**Exercise requirements:** Only the lines of the data below from the one with "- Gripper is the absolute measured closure" through the one with "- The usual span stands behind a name" are wanted. Repeat them exactly.

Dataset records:
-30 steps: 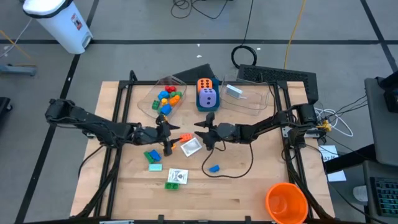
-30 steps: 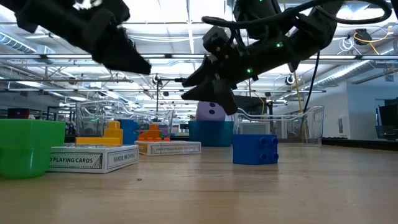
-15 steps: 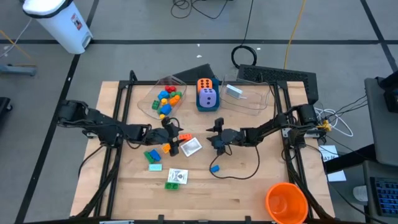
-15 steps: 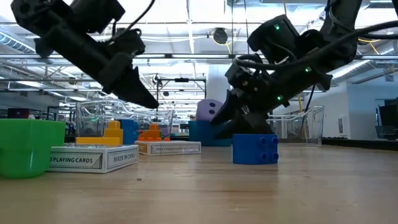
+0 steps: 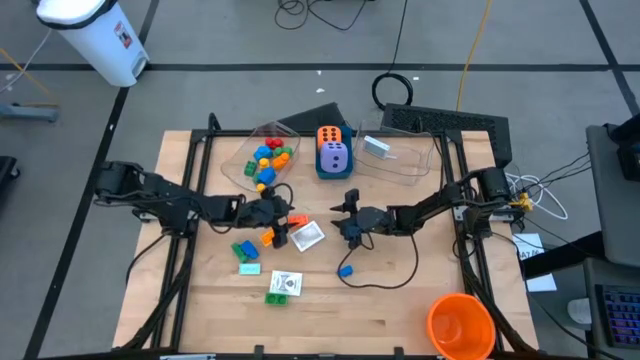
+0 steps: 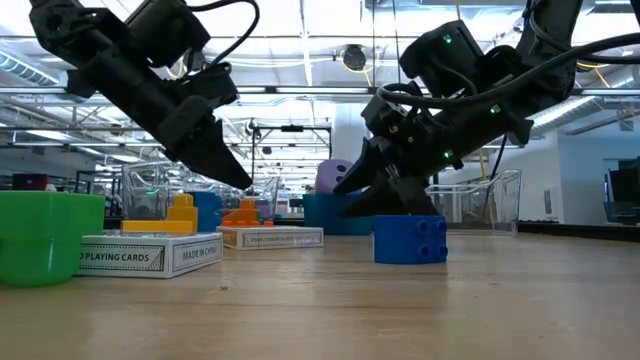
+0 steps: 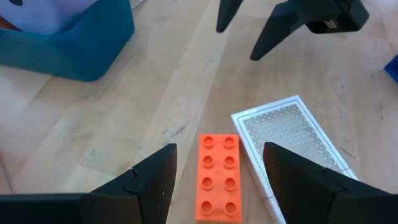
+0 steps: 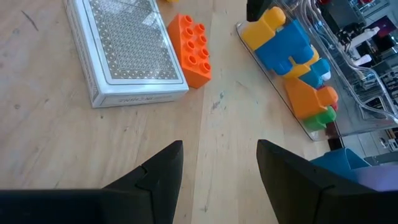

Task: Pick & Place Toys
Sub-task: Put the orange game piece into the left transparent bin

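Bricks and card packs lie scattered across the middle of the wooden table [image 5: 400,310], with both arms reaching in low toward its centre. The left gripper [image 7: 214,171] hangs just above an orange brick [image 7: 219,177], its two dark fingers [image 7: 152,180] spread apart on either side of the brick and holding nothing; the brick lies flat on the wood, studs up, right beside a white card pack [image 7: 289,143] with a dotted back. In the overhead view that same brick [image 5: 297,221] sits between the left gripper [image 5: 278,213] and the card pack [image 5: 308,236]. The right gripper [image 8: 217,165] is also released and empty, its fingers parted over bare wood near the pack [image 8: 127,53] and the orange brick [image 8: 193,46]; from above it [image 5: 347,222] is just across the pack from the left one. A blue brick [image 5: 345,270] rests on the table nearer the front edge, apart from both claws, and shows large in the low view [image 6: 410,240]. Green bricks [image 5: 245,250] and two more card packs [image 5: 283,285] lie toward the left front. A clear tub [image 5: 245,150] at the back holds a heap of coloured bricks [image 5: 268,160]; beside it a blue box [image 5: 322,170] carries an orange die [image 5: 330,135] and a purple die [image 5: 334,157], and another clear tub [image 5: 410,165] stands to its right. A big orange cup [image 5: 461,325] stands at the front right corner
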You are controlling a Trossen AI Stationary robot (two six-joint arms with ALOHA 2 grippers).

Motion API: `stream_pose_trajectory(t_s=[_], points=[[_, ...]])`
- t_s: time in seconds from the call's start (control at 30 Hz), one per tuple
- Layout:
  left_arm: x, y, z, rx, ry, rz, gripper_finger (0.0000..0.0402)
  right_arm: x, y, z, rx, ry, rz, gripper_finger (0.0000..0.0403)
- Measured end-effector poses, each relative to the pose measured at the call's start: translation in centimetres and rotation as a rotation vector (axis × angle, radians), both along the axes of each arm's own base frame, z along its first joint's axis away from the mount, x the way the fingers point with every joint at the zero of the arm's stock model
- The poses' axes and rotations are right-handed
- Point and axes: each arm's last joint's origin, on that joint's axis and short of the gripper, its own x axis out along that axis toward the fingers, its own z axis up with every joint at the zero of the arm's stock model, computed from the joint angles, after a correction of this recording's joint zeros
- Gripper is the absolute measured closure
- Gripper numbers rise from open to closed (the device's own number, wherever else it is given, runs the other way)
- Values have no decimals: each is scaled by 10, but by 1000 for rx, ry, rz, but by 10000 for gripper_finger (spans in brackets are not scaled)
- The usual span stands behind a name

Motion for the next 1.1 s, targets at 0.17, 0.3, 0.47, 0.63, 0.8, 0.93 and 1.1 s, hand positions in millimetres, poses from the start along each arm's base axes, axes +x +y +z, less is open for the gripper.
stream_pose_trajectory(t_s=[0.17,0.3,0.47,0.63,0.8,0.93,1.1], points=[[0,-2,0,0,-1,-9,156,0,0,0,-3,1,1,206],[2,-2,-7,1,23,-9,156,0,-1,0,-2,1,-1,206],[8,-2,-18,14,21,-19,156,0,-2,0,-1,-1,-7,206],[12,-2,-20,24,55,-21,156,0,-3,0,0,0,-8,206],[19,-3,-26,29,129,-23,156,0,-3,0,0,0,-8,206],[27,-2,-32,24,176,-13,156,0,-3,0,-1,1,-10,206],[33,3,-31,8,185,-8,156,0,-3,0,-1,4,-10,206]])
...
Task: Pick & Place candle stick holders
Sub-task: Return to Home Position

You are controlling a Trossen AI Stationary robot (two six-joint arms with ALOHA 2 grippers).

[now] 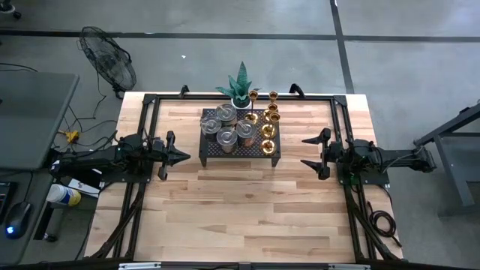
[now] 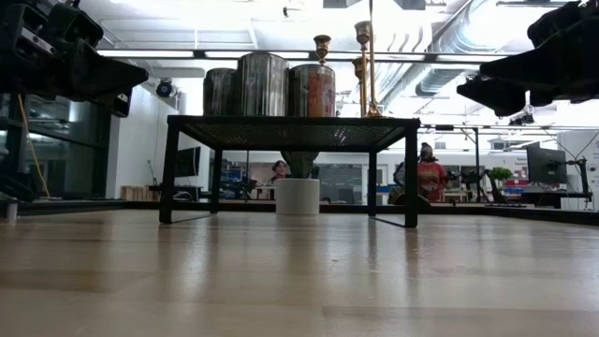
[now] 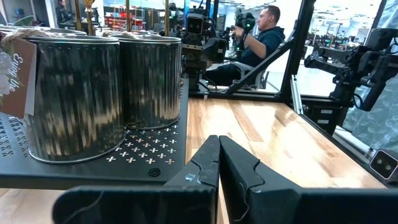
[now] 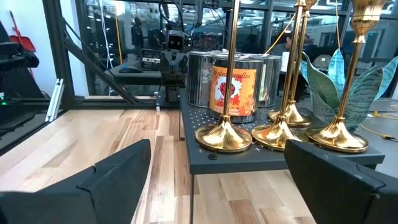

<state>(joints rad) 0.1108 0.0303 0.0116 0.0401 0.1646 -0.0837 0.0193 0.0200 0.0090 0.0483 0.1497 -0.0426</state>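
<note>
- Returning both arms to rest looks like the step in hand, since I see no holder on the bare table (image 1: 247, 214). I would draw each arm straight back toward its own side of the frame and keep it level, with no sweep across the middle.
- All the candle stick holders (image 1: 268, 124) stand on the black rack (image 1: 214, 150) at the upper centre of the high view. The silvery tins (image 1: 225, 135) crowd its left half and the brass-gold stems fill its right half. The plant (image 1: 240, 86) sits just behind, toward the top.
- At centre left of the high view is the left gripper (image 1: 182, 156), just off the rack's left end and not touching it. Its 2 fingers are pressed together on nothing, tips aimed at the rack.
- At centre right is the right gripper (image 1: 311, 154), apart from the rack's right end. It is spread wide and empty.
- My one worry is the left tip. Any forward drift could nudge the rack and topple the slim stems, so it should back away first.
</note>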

**Completed exercise:**
- Gripper is the absolute measured closure
- Gripper numbers rise from open to closed (the device's own number, wherever else it is given, runs the other way)
- Values have no decimals: each is scaled by 10, but by 1000 for rx, ry, rz, but by 10000 for gripper_finger (spans in brackets are not scaled)
- The usual span stands behind a name

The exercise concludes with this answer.